Problem to work on — Your answer must be an exact copy of the data below.

•••••

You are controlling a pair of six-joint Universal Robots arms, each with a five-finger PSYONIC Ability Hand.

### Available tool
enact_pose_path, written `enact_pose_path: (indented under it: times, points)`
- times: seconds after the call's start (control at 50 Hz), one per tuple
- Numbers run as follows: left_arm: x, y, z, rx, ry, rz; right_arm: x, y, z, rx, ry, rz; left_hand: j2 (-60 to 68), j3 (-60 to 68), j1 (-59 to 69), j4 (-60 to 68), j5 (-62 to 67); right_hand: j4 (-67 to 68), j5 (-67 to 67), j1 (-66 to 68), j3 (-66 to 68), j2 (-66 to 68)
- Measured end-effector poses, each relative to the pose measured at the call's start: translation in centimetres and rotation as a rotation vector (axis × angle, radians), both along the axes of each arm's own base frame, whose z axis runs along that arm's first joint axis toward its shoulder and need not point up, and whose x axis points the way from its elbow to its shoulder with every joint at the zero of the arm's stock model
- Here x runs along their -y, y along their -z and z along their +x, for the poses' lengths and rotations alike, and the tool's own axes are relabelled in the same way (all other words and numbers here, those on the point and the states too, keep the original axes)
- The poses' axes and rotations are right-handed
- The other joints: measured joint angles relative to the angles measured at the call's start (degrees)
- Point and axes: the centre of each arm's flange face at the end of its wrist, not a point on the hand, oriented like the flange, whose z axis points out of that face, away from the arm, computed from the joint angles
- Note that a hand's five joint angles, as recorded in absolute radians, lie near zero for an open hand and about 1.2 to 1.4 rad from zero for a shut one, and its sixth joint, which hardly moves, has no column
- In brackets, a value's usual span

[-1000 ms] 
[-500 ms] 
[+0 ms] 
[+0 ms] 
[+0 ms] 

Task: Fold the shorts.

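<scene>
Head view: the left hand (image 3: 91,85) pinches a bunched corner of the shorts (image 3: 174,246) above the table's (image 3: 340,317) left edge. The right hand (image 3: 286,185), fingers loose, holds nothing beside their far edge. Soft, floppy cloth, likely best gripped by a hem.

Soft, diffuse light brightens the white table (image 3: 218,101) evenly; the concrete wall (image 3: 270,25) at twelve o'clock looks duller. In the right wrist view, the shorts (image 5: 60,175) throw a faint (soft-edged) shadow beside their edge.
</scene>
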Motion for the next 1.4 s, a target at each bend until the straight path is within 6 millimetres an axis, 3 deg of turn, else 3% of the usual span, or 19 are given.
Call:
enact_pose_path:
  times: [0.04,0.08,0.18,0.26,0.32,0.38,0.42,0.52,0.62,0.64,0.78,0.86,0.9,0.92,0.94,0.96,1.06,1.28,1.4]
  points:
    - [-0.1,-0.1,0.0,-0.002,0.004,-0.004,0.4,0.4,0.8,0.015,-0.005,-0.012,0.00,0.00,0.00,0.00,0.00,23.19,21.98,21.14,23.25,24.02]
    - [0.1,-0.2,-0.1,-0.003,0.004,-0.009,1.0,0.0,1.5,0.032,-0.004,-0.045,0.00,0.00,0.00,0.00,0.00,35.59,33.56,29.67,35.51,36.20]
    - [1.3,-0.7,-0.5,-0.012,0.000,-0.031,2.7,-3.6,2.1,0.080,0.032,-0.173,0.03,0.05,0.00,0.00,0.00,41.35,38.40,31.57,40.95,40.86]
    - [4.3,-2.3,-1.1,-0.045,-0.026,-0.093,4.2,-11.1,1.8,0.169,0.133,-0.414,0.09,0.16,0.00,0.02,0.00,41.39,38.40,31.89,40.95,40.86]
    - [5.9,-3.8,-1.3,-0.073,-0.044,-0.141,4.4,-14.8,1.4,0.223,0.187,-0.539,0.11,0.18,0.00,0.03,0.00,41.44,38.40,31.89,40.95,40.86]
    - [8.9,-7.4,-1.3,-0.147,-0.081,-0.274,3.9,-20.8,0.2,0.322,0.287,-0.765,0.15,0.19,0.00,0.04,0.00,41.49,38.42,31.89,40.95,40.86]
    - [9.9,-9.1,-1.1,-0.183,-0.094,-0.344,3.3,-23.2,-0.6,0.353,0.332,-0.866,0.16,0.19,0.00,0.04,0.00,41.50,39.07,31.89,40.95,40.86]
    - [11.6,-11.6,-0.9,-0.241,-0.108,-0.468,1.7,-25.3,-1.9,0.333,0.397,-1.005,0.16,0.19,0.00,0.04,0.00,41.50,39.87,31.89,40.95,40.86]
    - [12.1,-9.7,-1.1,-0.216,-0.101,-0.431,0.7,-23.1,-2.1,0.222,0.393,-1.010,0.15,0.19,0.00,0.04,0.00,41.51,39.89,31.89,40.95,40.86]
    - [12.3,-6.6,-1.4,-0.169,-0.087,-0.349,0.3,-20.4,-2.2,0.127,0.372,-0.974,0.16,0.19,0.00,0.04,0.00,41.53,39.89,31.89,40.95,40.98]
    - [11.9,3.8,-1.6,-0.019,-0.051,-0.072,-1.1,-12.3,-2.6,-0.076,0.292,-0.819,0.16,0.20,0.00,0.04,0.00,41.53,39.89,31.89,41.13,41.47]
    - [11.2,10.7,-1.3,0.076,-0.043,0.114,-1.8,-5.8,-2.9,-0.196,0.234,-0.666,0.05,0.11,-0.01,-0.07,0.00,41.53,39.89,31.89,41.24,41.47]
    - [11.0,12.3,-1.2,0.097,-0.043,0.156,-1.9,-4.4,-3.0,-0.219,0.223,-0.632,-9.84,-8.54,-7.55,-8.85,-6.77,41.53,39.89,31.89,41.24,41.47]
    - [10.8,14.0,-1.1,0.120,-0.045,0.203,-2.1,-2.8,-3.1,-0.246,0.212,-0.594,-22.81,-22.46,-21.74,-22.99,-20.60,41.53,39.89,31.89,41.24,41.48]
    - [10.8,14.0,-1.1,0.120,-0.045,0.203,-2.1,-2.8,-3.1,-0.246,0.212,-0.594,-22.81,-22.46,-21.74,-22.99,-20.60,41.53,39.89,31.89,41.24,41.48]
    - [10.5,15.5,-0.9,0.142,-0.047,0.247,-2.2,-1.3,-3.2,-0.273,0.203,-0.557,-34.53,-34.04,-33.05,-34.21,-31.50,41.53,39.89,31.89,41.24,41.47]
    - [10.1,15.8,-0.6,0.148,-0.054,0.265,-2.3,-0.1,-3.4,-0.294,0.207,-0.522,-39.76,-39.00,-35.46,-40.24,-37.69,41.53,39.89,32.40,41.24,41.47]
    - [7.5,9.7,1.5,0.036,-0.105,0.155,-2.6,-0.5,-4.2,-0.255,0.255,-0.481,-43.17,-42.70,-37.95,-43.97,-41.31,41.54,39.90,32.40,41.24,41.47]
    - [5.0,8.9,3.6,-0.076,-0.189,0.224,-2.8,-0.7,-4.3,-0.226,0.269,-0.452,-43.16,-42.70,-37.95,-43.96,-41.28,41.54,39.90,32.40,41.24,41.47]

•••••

Written solution —
You are controlling a pair of six-joint Universal Robots arms, each with a five-finger PSYONIC Ability Hand.

### Available tool
enact_pose_path, written `enact_pose_path: (indented under it: times, points)`
- times: seconds after the call's start (control at 50 Hz), one per tuple
- Numbers run as follows: left_arm: x, y, z, rx, ry, rz; right_arm: x, y, z, rx, ry, rz; left_hand: j2 (-60 to 68), j3 (-60 to 68), j1 (-59 to 69), j4 (-60 to 68), j5 (-62 to 67); right_hand: j4 (-67 to 68), j5 (-67 to 67), j1 (-66 to 68), j3 (-66 to 68), j2 (-66 to 68)
- Measured end-effector poses, each relative to the pose measured at the call's start: translation in centimetres and rotation as a rotation vector (axis × angle, radians), both along the axes of each arm's own base frame, whose z axis runs along that arm's first joint axis toward its shoulder and need not point up, and whose x axis points the way from its elbow to its shoulder with every joint at the zero of the arm's stock model
- Here x runs along their -y, y along their -z and z along their +x, for the poses' lengths and rotations alike, and the tool's own axes are relabelled in the same way (all other words and numbers here, those on the point and the states too, keep the original axes)
- The poses' axes and rotations are right-handed
- The other joints: measured joint angles relative to the angles measured at the call's start (degrees)
- Point and axes: the centre of each arm's flange face at the end of its wrist, not a point on the hand, oriented like the flange, whose z axis points out of that face, away from the arm, computed from the joint angles
- Note that a hand's five joint angles, as recorded in absolute radians, lie near zero for an open hand and about 1.2 to 1.4 rad from zero for a shut one, and its sixth joint, which hardly moves, has no column
- In brackets, a value's usual span

[-1000 ms] 
[-500 ms] 
[+0 ms] 
[+0 ms] 
[+0 ms] 

Task: Fold the shorts.

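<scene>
Head view: the left hand (image 3: 91,85) pinches a bunched corner of the shorts (image 3: 174,246) above the table's (image 3: 340,317) left edge. The right hand (image 3: 286,185), fingers loose, holds nothing beside their far edge. Soft, floppy cloth, likely best gripped by a hem.

Soft, diffuse light brightens the white table (image 3: 218,101) evenly; the concrete wall (image 3: 270,25) at twelve o'clock looks duller. In the right wrist view, the shorts (image 5: 60,175) throw a faint (soft-edged) shadow beside their edge.
</scene>
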Motion for the next 1.4 s, a target at each bend until the straight path is within 6 millimetres an axis, 3 deg of turn, else 3% of the usual span, or 19 are given.
Call:
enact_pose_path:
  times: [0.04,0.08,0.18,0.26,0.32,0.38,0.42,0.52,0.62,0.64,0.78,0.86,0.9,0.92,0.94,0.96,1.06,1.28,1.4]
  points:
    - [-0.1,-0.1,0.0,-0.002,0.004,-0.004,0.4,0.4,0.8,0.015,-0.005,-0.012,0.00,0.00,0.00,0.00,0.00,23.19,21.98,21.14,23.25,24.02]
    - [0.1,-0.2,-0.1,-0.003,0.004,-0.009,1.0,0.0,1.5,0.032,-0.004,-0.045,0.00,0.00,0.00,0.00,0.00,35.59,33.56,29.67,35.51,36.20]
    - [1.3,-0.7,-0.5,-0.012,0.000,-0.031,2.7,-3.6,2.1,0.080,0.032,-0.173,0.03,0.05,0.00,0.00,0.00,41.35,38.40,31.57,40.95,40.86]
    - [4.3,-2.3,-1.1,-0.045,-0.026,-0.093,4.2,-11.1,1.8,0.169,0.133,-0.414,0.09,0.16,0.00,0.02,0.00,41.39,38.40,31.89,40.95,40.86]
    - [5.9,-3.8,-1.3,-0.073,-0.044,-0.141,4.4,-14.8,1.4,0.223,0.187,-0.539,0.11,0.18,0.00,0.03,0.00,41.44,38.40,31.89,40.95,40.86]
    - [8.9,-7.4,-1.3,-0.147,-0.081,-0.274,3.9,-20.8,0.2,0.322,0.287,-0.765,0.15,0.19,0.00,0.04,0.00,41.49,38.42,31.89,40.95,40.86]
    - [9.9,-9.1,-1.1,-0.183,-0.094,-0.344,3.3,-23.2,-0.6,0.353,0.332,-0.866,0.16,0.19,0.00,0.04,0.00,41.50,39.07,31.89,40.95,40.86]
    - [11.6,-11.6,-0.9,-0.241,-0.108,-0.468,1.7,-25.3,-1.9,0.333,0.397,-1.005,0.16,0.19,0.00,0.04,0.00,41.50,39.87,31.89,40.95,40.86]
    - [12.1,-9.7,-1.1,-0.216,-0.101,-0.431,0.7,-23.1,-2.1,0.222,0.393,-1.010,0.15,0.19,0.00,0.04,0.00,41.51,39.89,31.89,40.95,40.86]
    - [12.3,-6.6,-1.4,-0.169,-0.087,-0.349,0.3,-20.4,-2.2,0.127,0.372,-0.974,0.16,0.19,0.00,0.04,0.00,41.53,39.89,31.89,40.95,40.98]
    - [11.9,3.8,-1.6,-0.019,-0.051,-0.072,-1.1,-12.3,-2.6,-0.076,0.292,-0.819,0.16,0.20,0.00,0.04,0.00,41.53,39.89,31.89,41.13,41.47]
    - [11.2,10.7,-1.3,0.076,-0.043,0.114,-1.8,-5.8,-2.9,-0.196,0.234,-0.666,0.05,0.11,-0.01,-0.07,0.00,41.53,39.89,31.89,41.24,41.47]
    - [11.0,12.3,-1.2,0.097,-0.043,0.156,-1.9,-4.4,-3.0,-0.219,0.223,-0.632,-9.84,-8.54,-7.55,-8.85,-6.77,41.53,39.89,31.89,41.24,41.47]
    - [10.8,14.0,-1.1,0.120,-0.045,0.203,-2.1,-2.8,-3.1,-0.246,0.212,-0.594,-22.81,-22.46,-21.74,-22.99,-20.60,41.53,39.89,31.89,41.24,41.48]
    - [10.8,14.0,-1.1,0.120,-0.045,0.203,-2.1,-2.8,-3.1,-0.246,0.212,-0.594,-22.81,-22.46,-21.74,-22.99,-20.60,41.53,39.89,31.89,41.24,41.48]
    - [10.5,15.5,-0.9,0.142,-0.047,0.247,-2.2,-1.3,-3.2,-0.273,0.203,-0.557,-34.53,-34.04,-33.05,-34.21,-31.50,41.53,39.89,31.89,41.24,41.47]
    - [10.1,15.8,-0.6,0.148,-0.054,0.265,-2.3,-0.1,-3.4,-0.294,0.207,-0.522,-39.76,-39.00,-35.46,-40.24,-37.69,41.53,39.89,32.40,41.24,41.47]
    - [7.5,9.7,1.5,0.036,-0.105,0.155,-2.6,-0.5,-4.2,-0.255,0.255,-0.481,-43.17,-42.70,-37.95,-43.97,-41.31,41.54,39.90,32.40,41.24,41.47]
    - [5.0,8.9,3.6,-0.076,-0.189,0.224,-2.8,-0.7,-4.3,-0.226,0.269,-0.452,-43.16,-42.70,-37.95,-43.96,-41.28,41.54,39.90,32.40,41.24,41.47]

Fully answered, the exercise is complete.